What the task requires: From the line with "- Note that" to the line with "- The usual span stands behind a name", retype every line exactly, including those two, and leave out the rest of the data below.

Recorded data:
════════════════
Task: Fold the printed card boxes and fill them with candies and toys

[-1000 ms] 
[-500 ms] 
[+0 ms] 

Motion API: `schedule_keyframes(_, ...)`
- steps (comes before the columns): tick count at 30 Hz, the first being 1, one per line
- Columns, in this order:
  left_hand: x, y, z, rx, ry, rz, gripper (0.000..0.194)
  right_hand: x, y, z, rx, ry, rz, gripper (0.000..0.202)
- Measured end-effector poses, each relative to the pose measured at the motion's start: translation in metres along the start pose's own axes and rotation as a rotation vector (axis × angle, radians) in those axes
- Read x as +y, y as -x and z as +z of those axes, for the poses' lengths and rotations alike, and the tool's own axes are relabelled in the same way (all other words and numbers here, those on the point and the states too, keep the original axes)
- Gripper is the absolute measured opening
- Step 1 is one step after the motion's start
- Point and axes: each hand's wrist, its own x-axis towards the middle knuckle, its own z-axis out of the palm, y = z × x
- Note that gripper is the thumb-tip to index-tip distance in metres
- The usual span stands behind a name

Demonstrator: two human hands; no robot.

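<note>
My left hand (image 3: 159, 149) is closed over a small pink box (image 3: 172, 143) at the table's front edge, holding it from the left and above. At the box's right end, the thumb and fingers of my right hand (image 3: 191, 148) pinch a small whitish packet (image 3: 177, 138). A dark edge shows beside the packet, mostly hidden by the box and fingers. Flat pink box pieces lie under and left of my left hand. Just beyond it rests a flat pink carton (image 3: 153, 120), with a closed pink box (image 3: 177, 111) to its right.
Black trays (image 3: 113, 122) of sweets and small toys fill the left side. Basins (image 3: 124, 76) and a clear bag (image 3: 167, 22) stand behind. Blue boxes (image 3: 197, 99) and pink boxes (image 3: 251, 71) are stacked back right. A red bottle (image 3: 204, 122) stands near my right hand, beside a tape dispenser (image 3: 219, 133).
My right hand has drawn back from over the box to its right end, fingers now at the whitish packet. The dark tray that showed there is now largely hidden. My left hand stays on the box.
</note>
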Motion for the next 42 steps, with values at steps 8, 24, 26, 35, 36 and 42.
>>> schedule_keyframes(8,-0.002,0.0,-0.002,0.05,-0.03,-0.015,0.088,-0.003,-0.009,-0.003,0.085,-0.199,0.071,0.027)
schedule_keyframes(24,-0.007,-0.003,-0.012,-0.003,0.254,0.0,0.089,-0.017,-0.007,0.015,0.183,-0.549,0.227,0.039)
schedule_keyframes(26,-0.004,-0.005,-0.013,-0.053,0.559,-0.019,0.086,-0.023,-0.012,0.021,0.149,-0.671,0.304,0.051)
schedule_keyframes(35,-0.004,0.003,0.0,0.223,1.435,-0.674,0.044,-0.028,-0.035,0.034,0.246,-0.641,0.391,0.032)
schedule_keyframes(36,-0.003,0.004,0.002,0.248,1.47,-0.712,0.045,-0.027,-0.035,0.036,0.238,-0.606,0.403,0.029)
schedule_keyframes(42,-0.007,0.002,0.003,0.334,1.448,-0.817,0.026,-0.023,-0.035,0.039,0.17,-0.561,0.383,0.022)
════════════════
Solution below:
- Note that gripper is the thumb-tip to index-tip distance in metres
- The usual span stands behind a name

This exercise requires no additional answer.